- [What you are asked to do]: Reproduce all of the data exactly.

- [Source material]:
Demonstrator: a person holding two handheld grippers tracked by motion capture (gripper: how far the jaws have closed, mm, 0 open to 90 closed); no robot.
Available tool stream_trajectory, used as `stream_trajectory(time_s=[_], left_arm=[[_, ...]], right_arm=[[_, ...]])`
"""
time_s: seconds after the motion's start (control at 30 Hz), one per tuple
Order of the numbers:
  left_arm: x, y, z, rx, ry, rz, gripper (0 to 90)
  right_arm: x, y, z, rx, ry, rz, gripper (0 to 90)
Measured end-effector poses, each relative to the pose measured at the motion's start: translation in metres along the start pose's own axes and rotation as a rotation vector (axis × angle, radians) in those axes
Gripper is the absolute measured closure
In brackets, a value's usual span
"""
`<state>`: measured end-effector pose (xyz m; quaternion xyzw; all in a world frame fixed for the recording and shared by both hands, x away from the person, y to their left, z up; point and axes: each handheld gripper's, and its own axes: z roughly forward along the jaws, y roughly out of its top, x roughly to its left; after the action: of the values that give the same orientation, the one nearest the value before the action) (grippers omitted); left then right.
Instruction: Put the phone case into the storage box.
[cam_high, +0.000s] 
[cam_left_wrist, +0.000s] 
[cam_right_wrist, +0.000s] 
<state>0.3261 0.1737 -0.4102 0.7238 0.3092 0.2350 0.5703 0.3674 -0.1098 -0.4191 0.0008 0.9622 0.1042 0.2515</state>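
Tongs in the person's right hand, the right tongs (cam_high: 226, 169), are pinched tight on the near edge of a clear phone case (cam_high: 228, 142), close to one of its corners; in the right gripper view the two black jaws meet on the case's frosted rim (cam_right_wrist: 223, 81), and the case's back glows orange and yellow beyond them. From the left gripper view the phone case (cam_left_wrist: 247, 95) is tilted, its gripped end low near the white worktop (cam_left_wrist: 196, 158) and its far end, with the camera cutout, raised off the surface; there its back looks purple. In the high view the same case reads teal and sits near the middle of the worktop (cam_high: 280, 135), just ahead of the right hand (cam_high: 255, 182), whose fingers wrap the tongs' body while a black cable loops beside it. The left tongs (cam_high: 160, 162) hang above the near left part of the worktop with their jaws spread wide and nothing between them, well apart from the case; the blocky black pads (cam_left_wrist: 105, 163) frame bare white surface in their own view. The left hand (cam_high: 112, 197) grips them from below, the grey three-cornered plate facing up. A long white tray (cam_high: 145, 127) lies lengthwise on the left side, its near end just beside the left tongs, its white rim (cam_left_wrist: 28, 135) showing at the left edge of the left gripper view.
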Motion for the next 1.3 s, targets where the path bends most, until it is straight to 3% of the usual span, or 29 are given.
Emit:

- [Answer to this problem]:
Demonstrator: a person holding two handheld grippers tracked by motion capture (gripper: how far the jaws have closed, mm, 0 open to 90 closed); no robot.
Available tool stream_trajectory, used as `stream_trajectory(time_s=[_], left_arm=[[_, ...]], right_arm=[[_, ...]])`
"""
time_s: seconds after the motion's start (control at 30 Hz), one per tuple
Order of the numbers:
  left_arm: x, y, z, rx, ry, rz, gripper (0 to 90)
  right_arm: x, y, z, rx, ry, rz, gripper (0 to 90)
Measured end-effector poses, each relative to the pose measured at the motion's start: translation in metres along the start pose's own axes and rotation as a rotation vector (axis × angle, radians) in those axes
Gripper is the absolute measured closure
In brackets, a value's usual span
"""
`<state>`: measured end-effector pose (xyz m; quaternion xyzw; all in a world frame fixed for the recording and shared by both hands, x away from the person, y to their left, z up; point and axes: each handheld gripper's, and its own axes: z roughly forward along the jaws, y roughly out of its top, x roughly to its left; after the action: of the values that give the same orientation, the one nearest the value before the action) (grippers omitted); left then right.
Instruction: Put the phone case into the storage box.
[cam_high, +0.000s] 
[cam_left_wrist, +0.000s] 
[cam_right_wrist, +0.000s] 
<state>0.3261 0.1737 -0.4102 0.7238 0.3092 0.2350 0.5703 0.3674 -0.1098 -0.4191 0.0008 0.9622 0.1042 0.2515</state>
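Tongs in the person's right hand, the right tongs (cam_high: 226, 169), are pinched tight on the near edge of a clear phone case (cam_high: 228, 142), close to one of its corners; in the right gripper view the two black jaws meet on the case's frosted rim (cam_right_wrist: 223, 81), and the case's back glows orange and yellow beyond them. From the left gripper view the phone case (cam_left_wrist: 247, 95) is tilted, its gripped end low near the white worktop (cam_left_wrist: 196, 158) and its far end, with the camera cutout, raised off the surface; there its back looks purple. In the high view the same case reads teal and sits near the middle of the worktop (cam_high: 280, 135), just ahead of the right hand (cam_high: 255, 182), whose fingers wrap the tongs' body while a black cable loops beside it. The left tongs (cam_high: 160, 162) hang above the near left part of the worktop with their jaws spread wide and nothing between them, well apart from the case; the blocky black pads (cam_left_wrist: 105, 163) frame bare white surface in their own view. The left hand (cam_high: 112, 197) grips them from below, the grey three-cornered plate facing up. A long white tray (cam_high: 145, 127) lies lengthwise on the left side, its near end just beside the left tongs, its white rim (cam_left_wrist: 28, 135) showing at the left edge of the left gripper view.
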Motion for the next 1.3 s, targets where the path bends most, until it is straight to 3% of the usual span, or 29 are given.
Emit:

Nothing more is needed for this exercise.